*** DATASET EXCERPT ***

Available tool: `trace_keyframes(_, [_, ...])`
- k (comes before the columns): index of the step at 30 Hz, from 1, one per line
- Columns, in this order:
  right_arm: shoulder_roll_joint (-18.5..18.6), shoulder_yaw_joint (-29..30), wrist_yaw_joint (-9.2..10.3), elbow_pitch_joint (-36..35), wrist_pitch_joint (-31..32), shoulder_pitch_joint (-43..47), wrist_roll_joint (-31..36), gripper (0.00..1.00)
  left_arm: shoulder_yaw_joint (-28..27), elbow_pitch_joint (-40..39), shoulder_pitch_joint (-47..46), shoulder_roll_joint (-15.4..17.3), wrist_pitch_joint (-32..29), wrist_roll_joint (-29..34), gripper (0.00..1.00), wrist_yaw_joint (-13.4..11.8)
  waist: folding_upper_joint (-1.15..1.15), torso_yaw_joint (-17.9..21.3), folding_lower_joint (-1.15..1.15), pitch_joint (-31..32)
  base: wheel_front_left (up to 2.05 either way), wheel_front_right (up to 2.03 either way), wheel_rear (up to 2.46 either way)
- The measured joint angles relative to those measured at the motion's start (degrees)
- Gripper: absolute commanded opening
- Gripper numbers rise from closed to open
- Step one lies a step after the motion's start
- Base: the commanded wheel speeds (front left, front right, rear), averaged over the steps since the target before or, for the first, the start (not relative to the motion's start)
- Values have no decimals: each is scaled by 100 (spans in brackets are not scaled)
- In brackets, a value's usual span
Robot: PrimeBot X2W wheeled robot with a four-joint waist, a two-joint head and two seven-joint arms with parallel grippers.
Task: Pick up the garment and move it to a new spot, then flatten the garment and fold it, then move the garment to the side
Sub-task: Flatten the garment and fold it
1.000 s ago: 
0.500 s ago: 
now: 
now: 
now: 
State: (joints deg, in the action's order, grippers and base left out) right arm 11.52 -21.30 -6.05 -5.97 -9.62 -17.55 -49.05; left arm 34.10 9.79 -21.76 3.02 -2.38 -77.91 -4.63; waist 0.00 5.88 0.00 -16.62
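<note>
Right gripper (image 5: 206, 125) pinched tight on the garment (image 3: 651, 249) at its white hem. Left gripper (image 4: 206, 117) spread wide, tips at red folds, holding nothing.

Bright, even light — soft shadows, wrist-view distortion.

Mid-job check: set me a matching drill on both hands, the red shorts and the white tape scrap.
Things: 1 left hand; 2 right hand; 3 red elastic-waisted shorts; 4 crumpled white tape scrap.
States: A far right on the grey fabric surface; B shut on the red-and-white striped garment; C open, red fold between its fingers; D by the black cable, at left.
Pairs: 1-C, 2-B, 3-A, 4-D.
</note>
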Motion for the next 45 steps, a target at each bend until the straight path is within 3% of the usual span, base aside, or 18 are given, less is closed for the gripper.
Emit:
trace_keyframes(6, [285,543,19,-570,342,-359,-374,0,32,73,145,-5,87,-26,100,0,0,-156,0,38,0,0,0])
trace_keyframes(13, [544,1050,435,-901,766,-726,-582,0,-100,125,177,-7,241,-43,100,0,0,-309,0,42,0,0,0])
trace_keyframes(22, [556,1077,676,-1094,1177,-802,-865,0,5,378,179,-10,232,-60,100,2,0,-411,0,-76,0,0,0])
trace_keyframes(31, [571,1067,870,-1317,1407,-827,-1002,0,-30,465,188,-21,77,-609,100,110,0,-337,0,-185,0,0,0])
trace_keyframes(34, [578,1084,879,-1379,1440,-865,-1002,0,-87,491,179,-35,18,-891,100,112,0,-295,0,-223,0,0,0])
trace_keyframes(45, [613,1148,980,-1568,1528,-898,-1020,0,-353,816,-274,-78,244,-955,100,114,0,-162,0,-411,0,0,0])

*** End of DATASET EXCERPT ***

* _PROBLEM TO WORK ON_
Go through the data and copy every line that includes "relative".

* _OUTPUT BELOW_
- The measured joint angles relative to those measured at the motion's start (degrees)
- Base: the commanded wheel speeds (front left, front right, rear), averaged over the steps since the target before or, for the first, the start (not relative to the motion's start)

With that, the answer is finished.